(株)同仁化学研究所 佐々本 一美
狂牛病(BSE)のパニックが日本を襲っているが、本場イギリスでもBSEからの感染と考えられる変異型クロイツフェルト・ヤコブ病(vCJD)の患者数は既に110名を越え、依然として増加している。 これまで、牛の病気で人への感染はないと考えられていたBSEだが、1996年3月、イギリス健康保険省が公式に感染を認めたのが今日のパニックの発端となっている。 良く知られているように、原因となるプリオン蛋白質は正常脳組織にも発現しており(正常プリオンPrPC)、これが何らかの作用で b-シート構造に富んだアイソフォームに移行し(異常プリオンPrP Sc)、脳内に凝集することで神経疾患を引き起こすと考えられている。 最大の謎は、PrPCからPrPScへの2次構造の変換がどのように起こるかであるが、アミロイドーシス同様、詳細な機構は分かっていない。 b-シート蛋白質が自己触媒的に凝集していくのは他のアミロイド蛋白質と同じだが、大きな違いはプリオン蛋白質が感染することである。 生命体とは言えない単なる物質が感染・伝播していく不思議さは、多くの科学者の関心を引いている。
現在PrPScの検出は、脳組織をホモジネートし、プロテアーゼで処理し得られるN末端側が除去された142アミノ酸からなるコア部分(PrP27-30、図1)を、抗体を用いて検出する方法で行われている(BSEの場合、ELISAによる一次スクリーニング、更に Western blot及び組織免疫染色による確定診断が行われている)。 vCJDの場合は若年で発症しており、しかも、発症してからの進行が早い。 PrPScは、例外的に羊のリンパ組織で検出されるが、それ以外、BSEやvCJDでは潜伏期の生前診断は不可能である。
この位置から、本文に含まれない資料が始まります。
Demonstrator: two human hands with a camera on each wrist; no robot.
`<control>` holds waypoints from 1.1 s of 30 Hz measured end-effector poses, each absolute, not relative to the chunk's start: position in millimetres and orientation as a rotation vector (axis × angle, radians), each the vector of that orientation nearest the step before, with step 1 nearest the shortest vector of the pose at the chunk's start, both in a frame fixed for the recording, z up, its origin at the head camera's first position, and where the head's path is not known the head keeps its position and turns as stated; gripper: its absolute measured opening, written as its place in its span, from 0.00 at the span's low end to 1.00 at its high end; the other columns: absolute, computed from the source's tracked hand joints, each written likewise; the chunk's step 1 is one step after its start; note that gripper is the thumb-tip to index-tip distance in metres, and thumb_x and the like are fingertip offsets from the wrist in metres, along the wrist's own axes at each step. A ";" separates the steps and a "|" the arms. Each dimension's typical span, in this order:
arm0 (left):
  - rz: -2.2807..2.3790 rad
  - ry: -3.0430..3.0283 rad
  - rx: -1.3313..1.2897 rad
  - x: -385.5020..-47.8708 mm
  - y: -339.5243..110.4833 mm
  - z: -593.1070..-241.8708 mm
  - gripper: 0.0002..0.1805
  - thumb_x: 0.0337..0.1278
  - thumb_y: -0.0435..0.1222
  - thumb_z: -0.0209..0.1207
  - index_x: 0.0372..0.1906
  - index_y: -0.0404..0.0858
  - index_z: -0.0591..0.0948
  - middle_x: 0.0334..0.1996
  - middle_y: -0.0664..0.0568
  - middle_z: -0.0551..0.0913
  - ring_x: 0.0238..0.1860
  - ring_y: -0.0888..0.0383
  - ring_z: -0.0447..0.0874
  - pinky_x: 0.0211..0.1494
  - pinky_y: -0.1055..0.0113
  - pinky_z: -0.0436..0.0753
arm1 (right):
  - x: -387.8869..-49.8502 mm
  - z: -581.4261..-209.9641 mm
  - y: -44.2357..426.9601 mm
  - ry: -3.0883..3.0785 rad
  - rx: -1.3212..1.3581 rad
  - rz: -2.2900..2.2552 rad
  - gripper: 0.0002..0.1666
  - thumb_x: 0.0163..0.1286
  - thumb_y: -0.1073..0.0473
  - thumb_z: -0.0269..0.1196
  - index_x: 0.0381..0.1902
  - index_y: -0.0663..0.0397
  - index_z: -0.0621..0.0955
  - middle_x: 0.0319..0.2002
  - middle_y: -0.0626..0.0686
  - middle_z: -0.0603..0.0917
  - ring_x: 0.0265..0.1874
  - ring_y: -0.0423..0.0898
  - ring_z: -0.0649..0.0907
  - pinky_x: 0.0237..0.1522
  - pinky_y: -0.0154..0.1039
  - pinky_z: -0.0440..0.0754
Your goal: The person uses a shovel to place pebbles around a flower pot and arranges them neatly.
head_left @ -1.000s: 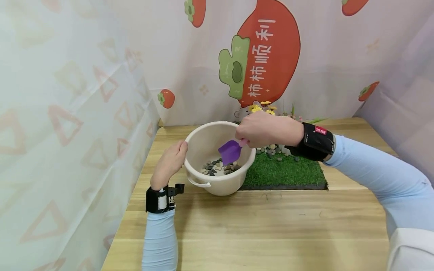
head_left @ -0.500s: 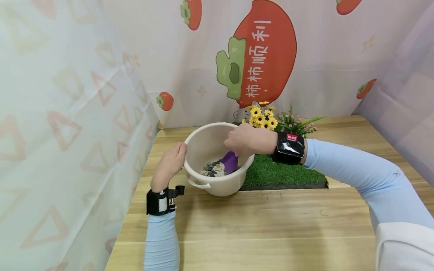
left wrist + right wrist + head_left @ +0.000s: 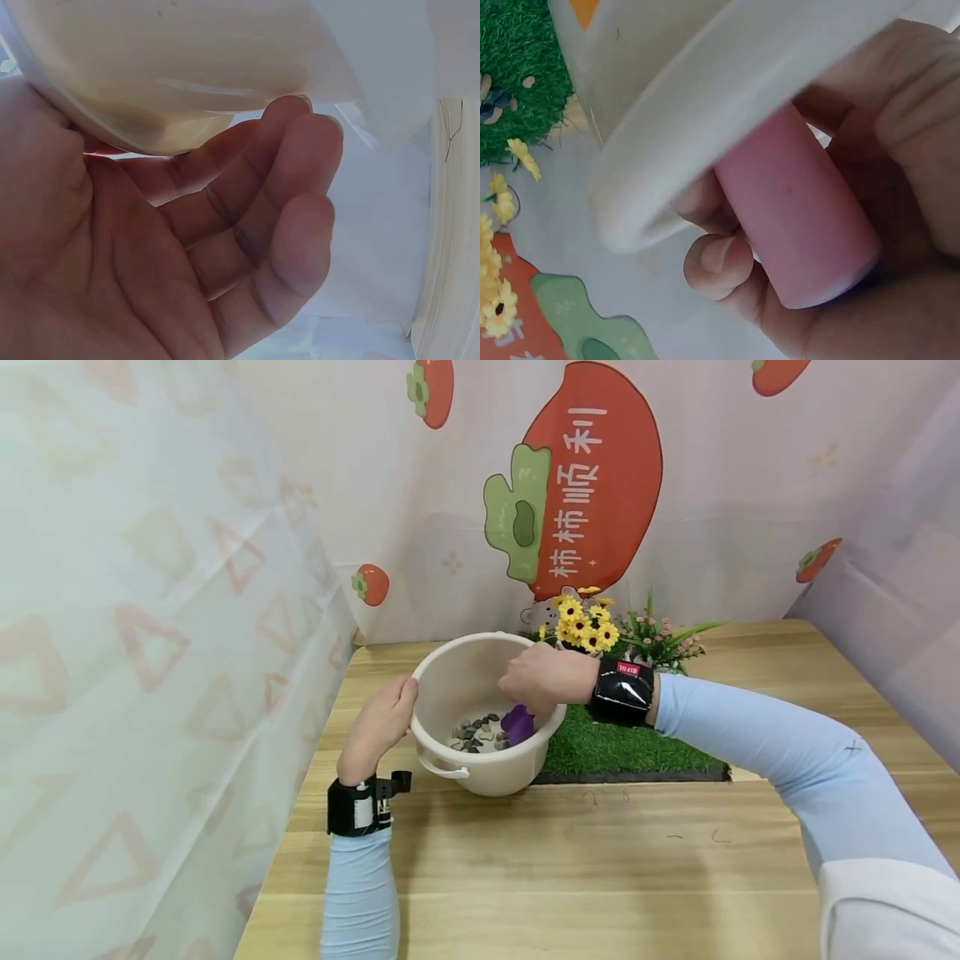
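Observation:
A cream plastic bucket [image 3: 495, 774] stands on the table, with several grey and tan pebbles [image 3: 480, 733] lying on its bottom. My left hand [image 3: 378, 722] grips the bucket's left rim; its fingers curl below the rim in the left wrist view. Over the right side of the bucket, my right hand [image 3: 546, 677] holds a small toy shovel by its pink handle [image 3: 795, 202]. The shovel's purple blade [image 3: 517, 724] points down inside the bucket, close to the pebbles. Whether its tip touches the bottom is hard to tell.
Right of the bucket lies a green turf mat [image 3: 637, 747]. Yellow flowers [image 3: 585, 625] and a pink-flowered plant [image 3: 660, 639] stand at its back. A printed curtain [image 3: 450, 527] hangs behind the wooden table [image 3: 562, 860].
The right hand has lowered the shovel deeper into the bucket and shifted left, then tilted the blade near the right wall. Some pebbles have shifted. The left hand stays on the rim.

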State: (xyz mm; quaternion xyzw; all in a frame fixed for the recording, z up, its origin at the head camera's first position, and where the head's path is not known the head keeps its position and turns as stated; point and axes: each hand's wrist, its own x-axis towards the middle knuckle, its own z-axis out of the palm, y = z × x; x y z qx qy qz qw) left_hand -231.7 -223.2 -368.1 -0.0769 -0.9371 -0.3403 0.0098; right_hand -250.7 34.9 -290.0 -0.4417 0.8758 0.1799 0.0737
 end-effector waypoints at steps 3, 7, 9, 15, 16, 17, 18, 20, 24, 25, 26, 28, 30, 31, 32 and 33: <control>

無論、血液などを用いる生前診断を可能にする抗体の開発は世界中で競って行われているが、そのためには、血中などの微量 PrPScを検出できる感度が必要である。 勿論それは、単に現在の抗体検出の感度では検出できないだけで、極微量は存在しているという前提である。 そうであれば、PCRのように人工的にPrP Scを増幅できれば解決する。 僅かのPrPSc が核となって、体内で次々にPrPCをPrP Scに変えていく感染のプロセスと基本的に同じである。
図1 プリオン蛋白質の2次構造(209アミノ酸)
Saborioら1)はprotein-misfolding cyclic amplification(PMCA)と呼ばれる増幅システムを考案した(図2)。 スクレイピー感染ハムスターの脳ホモジネートをPrPScが検出できなくなるまで希釈し、それを正常のハムスターの脳ホモジネートと37℃でインキュベートするとPrPScが検出されてくる(proteinase K で処理し、PrP27-30 を検出)。 界面活性剤の存在下で超音波処理を行うと凝集体を分散させることができるので、更に同様のサイクルで増幅することが可能である。 原理は簡単だが、重要なポイントはPrPCの供給源として脳ホモジネートを用いていることである。 精製したPrPCをPrPScと接触させることで、PrP C→PrPScの変換が起こることは知られていたが 2)、その系では効率は非常に悪く増幅することはできない。 つまり、凝集反応を促進する何らかの因子(例えば Protein X3))の存在が必須で、ホモジネートを用いる必要がある。 PrP CからPrPScへのリフォールディングを触媒するシャペロン分子の存在が疑われているが、それはPrP Sc自身かも知れない。
図2 PMCAサイクル
報告された検出感度は、10,000 倍以上の希釈で、10回のPMCAサイクルを行い、6〜12 pg(0.2〜0.4 amol)のPrPScの検出が可能である。 PrP Scというテンプレート無しでは、in vitroでPrPScを作り出すことができないなど、プリオン病の謎はまだ多いが、少なくともin vivoでの現象を利用した今回の技術は、プリオン病の早期診断に貢献することは確かである。
参考文献
1) G. P. Saborio, B. Permanne and C. Soto, Nature, 411, 810 (2001).
2) D. A. Kocisko, J. H. Come, S. A. Priola, B. Chesebro, G. J. Raymond,
P. T. Lansbury amd B. Caughey, Nature, 370, 471 (1994).
3) S. B. Prusiner, Proc. Natl. Acad. Sci., 95, 13363 (1998).